Artist: Big Brother And The Holding Company
Title: I Need A Man To Love
Source: CD: Cheap Thrills
Writer(s): Joplin/Andrew
Label: Columbia
Year: 1968
Big Brother and the Holding Company recorded their first album at the Chicago studios of Mainstream records in 1967. Mainstream, however, was a jazz label and their engineers had no idea how to make a band like Big Brother sound good. When the band signed to Columbia the following year it was decided that the best way to record the band was onstage at the Fillmore West. As a result, when Cheap Thrills was released, four of the seven tracks were live recordings, including the Janis Joplin/Peter Albin collaboration I Need A Man To Love.
Artist: Parking Lot
Title: World Spinning Sadly
Source: Mono import CD: Insane Times (originally released as 45 RPM single)

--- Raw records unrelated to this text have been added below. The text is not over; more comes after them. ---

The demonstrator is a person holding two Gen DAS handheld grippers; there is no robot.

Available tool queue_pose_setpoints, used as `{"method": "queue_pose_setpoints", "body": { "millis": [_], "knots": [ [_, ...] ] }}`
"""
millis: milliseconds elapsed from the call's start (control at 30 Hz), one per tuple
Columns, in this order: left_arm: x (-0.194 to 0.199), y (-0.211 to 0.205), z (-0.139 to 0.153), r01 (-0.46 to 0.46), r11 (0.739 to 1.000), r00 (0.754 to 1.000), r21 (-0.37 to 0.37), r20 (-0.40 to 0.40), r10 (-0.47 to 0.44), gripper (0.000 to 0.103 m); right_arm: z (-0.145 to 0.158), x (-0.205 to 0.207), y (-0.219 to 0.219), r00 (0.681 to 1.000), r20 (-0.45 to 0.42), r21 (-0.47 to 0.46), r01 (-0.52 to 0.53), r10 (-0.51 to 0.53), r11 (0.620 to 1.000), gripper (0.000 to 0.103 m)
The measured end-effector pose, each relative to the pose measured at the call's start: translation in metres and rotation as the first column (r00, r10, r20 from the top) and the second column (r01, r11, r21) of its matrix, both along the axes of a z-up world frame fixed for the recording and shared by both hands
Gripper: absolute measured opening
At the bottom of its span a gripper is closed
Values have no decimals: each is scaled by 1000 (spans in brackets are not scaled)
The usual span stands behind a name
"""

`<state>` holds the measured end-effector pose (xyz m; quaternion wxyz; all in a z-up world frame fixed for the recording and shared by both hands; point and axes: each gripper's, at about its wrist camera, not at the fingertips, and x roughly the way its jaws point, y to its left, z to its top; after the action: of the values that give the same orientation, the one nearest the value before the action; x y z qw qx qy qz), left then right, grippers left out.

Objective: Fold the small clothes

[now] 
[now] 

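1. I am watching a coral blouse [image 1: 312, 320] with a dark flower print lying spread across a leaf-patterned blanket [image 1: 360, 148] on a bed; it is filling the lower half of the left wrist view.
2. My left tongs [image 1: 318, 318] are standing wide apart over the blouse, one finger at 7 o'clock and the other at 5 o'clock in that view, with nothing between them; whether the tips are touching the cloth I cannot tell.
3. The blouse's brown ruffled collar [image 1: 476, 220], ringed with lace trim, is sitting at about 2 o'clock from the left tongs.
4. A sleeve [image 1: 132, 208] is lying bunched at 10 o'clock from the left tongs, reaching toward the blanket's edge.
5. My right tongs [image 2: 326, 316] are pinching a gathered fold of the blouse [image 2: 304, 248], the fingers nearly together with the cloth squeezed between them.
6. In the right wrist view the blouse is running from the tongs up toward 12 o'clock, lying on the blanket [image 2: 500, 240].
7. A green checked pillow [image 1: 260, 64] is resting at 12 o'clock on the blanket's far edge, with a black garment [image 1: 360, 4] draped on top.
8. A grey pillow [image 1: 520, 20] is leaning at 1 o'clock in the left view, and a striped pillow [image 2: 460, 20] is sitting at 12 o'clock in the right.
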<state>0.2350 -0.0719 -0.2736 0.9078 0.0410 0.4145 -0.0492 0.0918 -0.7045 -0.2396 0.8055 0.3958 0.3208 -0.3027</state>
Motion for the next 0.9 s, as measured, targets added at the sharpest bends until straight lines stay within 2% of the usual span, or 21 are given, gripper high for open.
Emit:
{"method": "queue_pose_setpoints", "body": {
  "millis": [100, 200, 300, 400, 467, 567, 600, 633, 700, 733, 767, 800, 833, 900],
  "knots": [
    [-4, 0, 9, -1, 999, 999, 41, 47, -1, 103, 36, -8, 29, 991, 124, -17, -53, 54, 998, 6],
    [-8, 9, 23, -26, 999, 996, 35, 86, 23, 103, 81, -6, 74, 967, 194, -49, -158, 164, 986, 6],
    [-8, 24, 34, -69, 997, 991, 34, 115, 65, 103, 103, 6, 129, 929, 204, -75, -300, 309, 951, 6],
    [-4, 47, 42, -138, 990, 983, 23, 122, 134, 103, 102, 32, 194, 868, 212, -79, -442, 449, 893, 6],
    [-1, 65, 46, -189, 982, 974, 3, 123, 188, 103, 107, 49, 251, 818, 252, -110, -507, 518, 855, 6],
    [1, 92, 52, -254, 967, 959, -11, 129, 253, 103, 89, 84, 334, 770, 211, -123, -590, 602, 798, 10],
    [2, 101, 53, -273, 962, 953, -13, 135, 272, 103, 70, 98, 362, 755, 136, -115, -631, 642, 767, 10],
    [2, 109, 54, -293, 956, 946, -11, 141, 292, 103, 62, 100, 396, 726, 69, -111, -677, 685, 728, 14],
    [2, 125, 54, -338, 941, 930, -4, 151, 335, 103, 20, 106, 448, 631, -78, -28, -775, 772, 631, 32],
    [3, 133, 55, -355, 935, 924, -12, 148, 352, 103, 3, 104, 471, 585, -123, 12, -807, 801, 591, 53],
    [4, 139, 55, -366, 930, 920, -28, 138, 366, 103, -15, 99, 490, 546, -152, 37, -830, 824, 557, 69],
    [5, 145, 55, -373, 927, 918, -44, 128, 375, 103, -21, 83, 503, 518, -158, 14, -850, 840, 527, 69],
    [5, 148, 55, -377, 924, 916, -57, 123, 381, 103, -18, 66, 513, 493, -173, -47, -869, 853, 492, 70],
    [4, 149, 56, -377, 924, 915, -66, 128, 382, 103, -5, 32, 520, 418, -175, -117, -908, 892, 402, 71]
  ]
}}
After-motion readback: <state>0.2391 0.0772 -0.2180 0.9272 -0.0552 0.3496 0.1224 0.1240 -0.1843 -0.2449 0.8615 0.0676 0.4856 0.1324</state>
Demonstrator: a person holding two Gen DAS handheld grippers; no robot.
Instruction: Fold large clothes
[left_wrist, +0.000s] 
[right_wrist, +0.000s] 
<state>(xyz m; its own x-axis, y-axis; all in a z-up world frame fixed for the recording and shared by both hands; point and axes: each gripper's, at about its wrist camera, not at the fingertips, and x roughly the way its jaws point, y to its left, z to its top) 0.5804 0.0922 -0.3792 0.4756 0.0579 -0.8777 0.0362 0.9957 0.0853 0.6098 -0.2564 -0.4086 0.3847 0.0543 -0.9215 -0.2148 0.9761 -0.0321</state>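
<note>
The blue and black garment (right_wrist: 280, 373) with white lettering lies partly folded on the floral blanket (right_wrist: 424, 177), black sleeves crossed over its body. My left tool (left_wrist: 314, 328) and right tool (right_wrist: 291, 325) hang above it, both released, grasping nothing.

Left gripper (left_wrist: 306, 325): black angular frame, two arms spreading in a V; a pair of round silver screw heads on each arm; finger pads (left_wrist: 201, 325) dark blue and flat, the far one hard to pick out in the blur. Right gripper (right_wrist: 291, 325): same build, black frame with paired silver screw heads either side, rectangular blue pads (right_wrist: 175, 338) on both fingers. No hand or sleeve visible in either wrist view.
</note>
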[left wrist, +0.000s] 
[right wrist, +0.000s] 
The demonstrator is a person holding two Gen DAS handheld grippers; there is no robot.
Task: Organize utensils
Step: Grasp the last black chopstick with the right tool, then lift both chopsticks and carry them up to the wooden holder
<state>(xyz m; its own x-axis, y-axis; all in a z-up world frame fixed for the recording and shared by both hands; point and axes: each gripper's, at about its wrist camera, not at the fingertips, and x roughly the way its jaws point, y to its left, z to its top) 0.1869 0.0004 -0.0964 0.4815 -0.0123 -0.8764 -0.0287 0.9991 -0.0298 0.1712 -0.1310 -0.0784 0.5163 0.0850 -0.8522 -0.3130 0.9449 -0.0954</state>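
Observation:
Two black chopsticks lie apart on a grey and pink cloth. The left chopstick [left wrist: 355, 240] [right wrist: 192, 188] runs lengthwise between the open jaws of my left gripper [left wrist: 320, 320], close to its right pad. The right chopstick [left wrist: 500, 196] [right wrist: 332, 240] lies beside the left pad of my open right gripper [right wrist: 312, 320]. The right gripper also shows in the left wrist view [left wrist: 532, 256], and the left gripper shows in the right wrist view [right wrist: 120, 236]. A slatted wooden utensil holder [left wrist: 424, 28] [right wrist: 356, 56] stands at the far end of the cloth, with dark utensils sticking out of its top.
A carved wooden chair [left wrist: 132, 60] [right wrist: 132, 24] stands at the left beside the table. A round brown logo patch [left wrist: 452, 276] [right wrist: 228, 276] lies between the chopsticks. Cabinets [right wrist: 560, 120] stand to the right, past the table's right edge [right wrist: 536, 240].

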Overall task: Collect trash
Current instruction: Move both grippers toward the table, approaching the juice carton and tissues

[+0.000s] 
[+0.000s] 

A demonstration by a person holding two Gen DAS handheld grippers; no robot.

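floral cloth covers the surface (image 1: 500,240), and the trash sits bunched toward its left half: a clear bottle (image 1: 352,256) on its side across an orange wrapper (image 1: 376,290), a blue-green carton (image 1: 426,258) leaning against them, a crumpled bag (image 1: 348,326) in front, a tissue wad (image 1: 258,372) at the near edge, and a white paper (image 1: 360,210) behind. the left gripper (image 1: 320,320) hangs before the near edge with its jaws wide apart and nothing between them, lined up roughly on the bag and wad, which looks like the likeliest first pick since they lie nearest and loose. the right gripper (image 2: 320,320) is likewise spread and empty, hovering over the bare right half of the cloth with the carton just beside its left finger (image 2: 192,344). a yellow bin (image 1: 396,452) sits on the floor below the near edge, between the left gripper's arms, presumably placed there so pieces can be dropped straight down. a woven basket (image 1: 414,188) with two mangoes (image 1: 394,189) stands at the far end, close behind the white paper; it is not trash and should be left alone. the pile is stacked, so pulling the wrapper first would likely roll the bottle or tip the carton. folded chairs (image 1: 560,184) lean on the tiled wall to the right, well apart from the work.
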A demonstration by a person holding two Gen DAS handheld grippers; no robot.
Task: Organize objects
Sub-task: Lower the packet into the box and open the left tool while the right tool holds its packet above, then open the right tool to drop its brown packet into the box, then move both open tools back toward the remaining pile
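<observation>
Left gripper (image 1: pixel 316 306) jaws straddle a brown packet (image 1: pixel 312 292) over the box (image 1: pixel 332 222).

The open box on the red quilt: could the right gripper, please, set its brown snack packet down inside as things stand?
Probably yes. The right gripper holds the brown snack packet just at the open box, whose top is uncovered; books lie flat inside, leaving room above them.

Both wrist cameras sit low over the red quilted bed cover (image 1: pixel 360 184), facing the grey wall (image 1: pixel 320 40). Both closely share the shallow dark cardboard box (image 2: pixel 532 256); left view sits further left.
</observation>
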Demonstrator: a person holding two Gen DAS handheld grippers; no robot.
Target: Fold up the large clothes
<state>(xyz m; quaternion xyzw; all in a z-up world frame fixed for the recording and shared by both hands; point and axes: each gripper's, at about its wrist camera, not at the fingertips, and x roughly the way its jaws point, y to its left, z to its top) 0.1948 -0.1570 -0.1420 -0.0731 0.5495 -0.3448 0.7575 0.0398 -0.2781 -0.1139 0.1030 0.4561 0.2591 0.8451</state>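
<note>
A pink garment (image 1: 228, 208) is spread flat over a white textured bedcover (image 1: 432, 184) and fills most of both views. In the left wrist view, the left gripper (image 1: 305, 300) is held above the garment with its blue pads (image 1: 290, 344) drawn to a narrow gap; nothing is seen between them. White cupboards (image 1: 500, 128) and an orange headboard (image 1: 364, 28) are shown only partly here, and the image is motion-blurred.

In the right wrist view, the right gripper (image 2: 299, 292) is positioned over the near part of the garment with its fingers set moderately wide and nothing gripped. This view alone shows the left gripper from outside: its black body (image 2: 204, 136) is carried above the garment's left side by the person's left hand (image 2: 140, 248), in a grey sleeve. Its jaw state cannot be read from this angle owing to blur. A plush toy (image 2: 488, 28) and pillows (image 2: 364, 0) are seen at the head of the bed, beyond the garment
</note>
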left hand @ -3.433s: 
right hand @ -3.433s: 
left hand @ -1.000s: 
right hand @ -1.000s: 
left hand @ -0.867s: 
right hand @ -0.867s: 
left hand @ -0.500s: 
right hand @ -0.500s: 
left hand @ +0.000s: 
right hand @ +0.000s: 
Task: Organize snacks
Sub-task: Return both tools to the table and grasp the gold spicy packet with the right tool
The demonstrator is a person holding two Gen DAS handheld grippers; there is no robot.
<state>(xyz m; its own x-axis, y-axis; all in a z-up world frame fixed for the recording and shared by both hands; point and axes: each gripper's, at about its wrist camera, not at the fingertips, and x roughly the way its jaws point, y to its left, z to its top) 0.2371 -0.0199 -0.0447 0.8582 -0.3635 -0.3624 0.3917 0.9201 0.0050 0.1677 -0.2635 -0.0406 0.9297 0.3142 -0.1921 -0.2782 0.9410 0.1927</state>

Writer(s): Paul Samwell-Smith
Label: Zonophone UK (original label: Parlophone)
Year: 1969
Virtually nothing is known about the band called the Parking Lot. In fact, it is not even known whether there actually was a band called the Parking Lot, as it could just as easily have been a group of studio musicians hired by the producer/songwriter of World Spinning Sadly, a one-off single from 1969. The producer himself, on the other hand, was definitely a real person. Paul Samwell-Smith was, in fact, the original bass player for the Yardbirds, who had left the group in 1966 (after playing on all of their major hits through Over Under Sideways Down) to pursue a career as a record producer. Although he was never a major figure in the music industry in that capacity, he did manage to remain active well past the demise of the Yardbirds themselves, which was probably his goal all along.
Artist: Fat
Title: Journey
Source: LP: Fat
Writer(s): Kaminsky/Newland
Label: RCA Victor
Year: 1970
Urban legend has it that RCA Victor released only 400 copies of the Boston band Fat's only LP. Somehow, WEOS-FM in Geneva, NY, where Stuck in the Psychedelic Era is produced, has had one of those copies in its library since 1970. It ain't half bad, as a listen to the album's final track, Journey, shows.